Ce n’est plus une prédiction enflammée de quelques complotistes en mal de sensations. Mais la déclaration résolue de Matan Vilnaï, présentement ministre israélien de la Défense civile : oui, les autorités politiques d’Israël préparent bien à une guerre contre l’Iran. Un assaut qui surviendrait avant l’élection présidentielle américaine de novembre, à travers une attaque des sites nucléaires iraniens.

Préparer la population

Préparer une guerre, c’est d’abord préparer sa population aux conséquences qu’elle devra subir. Et accepter.
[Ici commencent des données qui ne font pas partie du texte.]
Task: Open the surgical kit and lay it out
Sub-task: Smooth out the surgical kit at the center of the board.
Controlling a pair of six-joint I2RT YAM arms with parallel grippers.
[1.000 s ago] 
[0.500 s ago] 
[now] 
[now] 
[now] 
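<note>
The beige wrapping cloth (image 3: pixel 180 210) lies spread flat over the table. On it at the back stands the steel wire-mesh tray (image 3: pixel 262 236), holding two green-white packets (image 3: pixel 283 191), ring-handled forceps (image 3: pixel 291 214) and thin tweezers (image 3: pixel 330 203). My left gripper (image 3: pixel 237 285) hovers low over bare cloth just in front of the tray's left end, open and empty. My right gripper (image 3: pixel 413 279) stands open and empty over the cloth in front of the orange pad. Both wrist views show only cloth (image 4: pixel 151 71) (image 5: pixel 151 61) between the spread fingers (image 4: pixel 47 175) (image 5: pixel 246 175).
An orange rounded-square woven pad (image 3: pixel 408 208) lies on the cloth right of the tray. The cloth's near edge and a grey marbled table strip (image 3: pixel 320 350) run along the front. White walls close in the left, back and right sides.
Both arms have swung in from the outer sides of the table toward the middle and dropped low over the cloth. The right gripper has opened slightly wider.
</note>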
Matan Vitaï, interviewé par le quotidien israélien Maariv :

« Je m’attends à ce que des centaines de missiles s’abattent quotidiennement sur les villes israéliennes et fassent jusqu’à 500 morts. Il pourrait y en avoir moins ou plus, mais c’est le scénario auquel nous nous préparons. Il n’y a pas de place pour l’hystérie. Jamais auparavant le front intérieur n’a été aussi bien préparé. Tout comme les Japonais sont prêts à être frappés par un tremblement de terre, les Israéliens doivent réaliser que quiconque vit dans ce pays doit s’attendre à des tirs de missiles sur le territoire hébreu. »
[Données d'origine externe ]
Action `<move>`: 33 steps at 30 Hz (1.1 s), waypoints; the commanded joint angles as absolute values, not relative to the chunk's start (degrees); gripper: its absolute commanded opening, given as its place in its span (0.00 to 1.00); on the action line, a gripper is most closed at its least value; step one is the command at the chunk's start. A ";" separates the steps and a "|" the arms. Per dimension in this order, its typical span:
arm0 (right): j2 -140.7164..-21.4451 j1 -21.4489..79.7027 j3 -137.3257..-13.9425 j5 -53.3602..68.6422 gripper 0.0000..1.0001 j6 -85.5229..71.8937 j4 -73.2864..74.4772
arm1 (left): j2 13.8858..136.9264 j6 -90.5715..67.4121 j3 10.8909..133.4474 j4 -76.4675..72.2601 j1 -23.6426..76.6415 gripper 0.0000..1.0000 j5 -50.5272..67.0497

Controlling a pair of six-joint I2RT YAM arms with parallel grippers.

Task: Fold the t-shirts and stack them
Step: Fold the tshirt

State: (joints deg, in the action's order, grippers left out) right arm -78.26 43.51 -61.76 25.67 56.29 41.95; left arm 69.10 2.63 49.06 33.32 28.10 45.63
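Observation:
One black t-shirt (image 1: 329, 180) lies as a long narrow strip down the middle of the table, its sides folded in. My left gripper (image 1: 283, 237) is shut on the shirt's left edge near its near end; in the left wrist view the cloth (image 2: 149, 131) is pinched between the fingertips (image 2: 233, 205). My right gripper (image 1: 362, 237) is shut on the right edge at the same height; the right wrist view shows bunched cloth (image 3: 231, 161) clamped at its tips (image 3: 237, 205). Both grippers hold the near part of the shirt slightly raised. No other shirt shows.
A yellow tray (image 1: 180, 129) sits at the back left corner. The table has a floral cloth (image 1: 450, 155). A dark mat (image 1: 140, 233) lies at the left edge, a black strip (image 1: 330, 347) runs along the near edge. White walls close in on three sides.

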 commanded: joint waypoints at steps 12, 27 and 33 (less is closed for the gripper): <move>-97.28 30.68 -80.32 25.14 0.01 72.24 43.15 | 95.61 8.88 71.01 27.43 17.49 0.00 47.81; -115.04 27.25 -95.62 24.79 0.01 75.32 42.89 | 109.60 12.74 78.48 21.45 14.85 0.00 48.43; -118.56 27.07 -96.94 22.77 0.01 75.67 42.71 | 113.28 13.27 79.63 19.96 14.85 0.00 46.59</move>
Ehoud Barak, ministre de la Défense, confirme : l’offensive se déroulerait « sur plusieurs fronts » et s’étalerait sur « 30 jours ». De nouveaux systèmes de batteries antimissiles sont mis en place. Des munitions et des rations alimentaires de combat sont stockés dans les bases militaires. Des kits antichimiques et bactériologiques mis à la disposition de la population.

Tout est fin prêt pour le grand raout final. Y compris la guimauve propagandiste faux-cul, abondamment distribuée par Leon Panetta, patron du Pentagone US, orfèvre en la triste matière :

« Il y a encore de l’espace pour négocier une solution diplomatique. »

La damnation du lemming

Fidèle à sa stratégie compulsive du lemming, ce petit mammifère qui, dit (faussement) la légende, se précipitait en troupeau du haut des falaises norvégiennes en un suicide collectif, Israël, tête de pont moyen-oriental d’un empire occidental en pleine dissolution, s’apprête à franchir (réellement) le pas ultime d’une fuite en avant suicidaire, à commettre l’irréparable.
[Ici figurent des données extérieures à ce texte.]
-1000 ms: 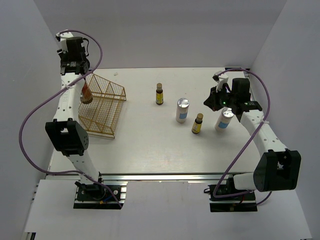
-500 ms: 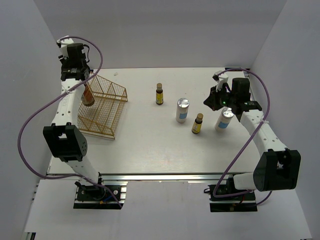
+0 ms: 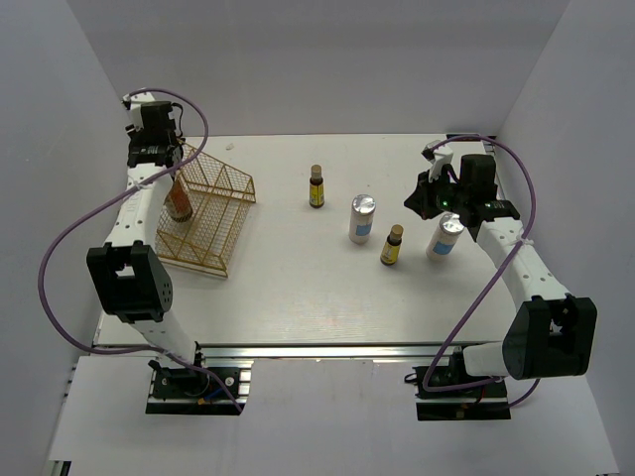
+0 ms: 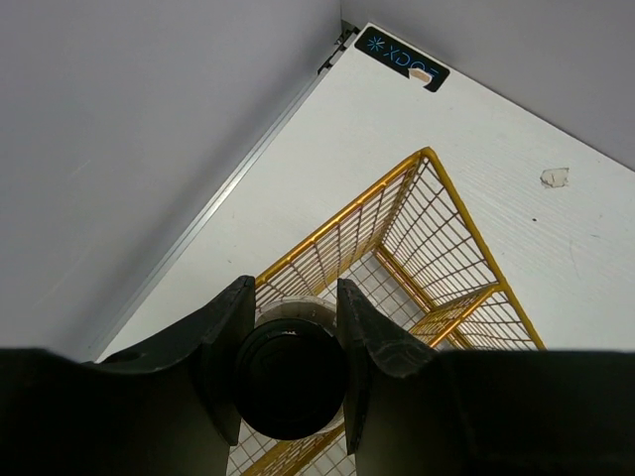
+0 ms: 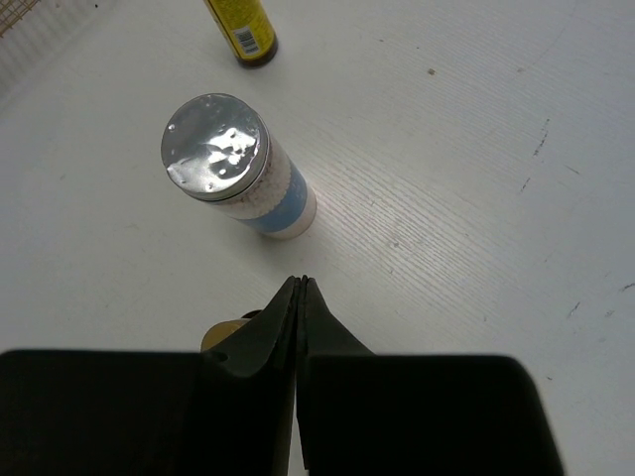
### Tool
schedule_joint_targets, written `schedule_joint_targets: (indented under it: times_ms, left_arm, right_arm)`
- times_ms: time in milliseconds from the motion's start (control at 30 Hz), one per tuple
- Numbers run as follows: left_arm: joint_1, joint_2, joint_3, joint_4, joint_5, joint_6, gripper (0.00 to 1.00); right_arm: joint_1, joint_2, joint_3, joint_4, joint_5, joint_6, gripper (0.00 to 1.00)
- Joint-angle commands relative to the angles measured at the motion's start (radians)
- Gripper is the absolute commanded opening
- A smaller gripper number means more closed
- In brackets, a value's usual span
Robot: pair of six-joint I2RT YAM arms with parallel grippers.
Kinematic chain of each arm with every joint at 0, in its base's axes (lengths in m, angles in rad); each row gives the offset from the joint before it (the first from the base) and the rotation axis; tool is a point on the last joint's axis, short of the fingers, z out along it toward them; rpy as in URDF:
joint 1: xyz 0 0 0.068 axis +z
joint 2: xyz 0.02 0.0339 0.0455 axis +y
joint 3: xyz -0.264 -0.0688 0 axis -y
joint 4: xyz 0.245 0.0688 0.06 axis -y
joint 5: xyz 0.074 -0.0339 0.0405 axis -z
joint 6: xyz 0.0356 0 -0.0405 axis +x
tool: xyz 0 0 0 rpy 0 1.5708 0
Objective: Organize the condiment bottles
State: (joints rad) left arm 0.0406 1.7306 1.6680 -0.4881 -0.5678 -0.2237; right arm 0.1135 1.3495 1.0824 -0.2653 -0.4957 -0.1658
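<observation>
My left gripper (image 3: 169, 171) is shut on the larger black-capped bottle (image 3: 177, 201), holding it over the gold wire basket (image 3: 203, 210); the left wrist view shows its black cap (image 4: 290, 381) between my fingers with the basket (image 4: 427, 248) below. Two amber bottles with yellow labels (image 3: 317, 187) (image 3: 392, 246) and two white silver-capped bottles (image 3: 362, 218) (image 3: 445, 236) stand on the table. My right gripper (image 3: 421, 201) is shut and empty, hovering near them. The right wrist view shows a white bottle (image 5: 233, 164) ahead, an amber bottle (image 5: 243, 30) beyond it and a cap (image 5: 220, 333) beside my fingers.
The white table (image 3: 298, 278) has walls at the back and sides. A black label (image 4: 402, 58) sits at the table's far left corner. The left arm's purple cable (image 3: 60, 248) loops out past the table's left edge.
My left gripper has moved right and down with the black-capped bottle, from beside the basket's left edge into the space over it. The right arm has not moved.
</observation>
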Motion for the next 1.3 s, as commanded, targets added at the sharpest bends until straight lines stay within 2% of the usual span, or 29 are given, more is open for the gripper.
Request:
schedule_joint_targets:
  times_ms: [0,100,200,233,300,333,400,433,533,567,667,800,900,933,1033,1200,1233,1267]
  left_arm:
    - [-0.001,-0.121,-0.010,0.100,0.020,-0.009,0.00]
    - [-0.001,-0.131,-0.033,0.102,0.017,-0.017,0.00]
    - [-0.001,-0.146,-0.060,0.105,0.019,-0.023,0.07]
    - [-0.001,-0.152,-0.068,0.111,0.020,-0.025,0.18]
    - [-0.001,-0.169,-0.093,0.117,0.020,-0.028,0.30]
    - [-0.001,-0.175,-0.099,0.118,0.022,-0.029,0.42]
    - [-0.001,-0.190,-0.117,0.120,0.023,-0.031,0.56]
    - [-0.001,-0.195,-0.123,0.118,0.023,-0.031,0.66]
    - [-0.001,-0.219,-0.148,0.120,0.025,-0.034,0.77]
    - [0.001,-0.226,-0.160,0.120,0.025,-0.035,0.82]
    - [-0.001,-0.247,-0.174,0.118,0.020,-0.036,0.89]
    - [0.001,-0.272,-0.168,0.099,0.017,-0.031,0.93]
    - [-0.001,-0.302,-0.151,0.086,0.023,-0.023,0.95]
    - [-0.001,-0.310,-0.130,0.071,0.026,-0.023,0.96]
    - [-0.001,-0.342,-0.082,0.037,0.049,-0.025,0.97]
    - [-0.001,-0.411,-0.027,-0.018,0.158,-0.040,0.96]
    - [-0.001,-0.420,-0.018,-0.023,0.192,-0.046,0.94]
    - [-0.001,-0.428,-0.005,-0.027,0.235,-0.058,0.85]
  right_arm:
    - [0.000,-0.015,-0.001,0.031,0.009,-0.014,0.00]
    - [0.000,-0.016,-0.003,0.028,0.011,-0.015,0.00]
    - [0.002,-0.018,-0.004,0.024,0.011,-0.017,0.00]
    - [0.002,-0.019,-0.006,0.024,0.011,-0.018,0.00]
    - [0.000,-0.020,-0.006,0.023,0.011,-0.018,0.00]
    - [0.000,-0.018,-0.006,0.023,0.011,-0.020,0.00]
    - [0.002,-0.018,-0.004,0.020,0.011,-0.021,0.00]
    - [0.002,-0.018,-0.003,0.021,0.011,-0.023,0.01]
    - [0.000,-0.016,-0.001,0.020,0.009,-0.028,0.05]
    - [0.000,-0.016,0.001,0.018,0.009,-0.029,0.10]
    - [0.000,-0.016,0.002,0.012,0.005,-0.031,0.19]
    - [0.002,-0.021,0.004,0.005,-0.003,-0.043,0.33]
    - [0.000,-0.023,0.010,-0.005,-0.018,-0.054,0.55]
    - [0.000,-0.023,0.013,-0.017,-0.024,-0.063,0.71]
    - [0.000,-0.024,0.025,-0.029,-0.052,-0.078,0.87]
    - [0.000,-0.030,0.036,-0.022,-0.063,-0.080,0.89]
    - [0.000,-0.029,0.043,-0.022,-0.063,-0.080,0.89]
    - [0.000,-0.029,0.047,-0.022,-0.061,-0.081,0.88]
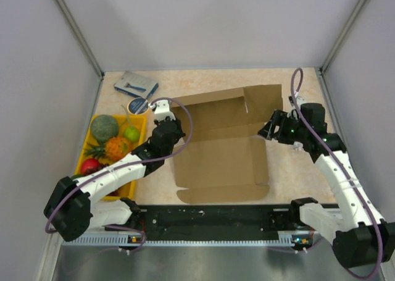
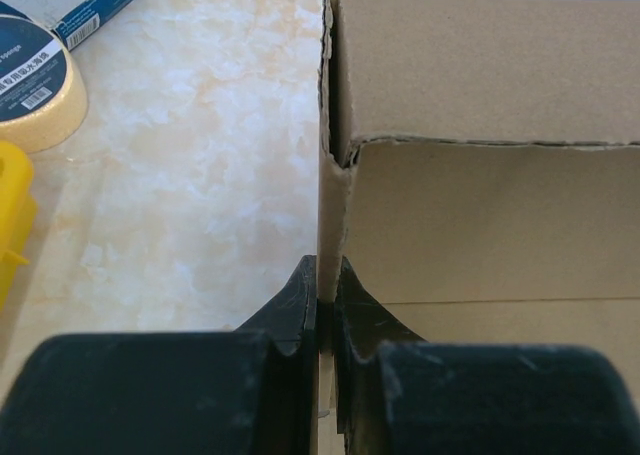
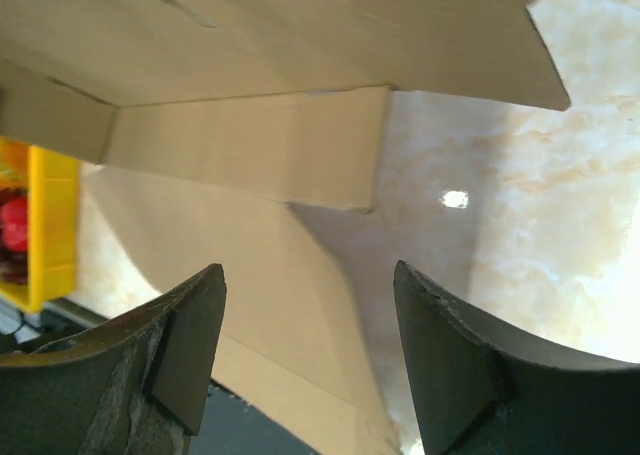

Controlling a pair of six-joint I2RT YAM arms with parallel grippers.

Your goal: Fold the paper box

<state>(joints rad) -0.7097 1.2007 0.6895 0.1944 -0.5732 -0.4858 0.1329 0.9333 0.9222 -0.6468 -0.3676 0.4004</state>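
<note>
1 paper box, 1 left claw pinching it, 1 right claw gaping

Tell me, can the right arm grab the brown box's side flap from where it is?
Probably yes. The right gripper is open, and the side flap of the paper box sits just ahead of it, with nothing visible in between. It likely needs only a short push forward.

Bright, even overhead light with soft shadows. Right wrist view: small white glare spot on the glossy beige marbled tabletop just ahead of the right gripper, and shade under the plain brown corrugated cardboard box. Left wrist view: the black left gripper is blurred up close, while the cardboard beyond it is sharp.
</note>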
Non pas que l’on puisse dédouaner l’Iran de ses troubles intentions, ni attendre de ce pays sous férule islamique une capacité à lui seul de réagir et d’enrayer les velléités belliqueuses d’Israël. Mais par l’engrenage meurtrier dans lequel un État, issu d’une innommable et insupportable Shoah, est en train de sombrer.

Faut-il rappeler à nos amis israéliens, ou américains — oui, oui, je dis bien, et sans arrière-pensées, « amis », comme je peux dire « amis iraniens » — que rarement dans toute l’histoire de l’humanité un agresseur ne sortit durablement vainqueur du conflit qu’il avait engagé. Cela va de Napoléon à Hitler, du Vietnam des Américains à l’Afghanistan des Soviétiques ou de l’Otan.

Mais est-il encore utile d’en appeler à la raison ? Derrière la froideur clinique de leurs propos, les autorités israéliennes et américaines, tout comme celles du camp d’en face, sont probablement déjà dépassées par les calamités qu’elles sont en train de mettre en branle.

« Le cerveau de l’homme, c’est trois cerveaux superposés : le cerveau reptilien qui déclenche les comportements de survie immédiate, le cerveau de l’affectivité, le cortex cérébral. Les deux premiers fonctionnent de façon inconsciente. Nous ne savons pas ce qu’ils nous font faire… Le troisième fournit un langage explicatif qui donne toujours une excuse, un alibi au fonctionnement inconscient des deux premiers » (Henri Laborit).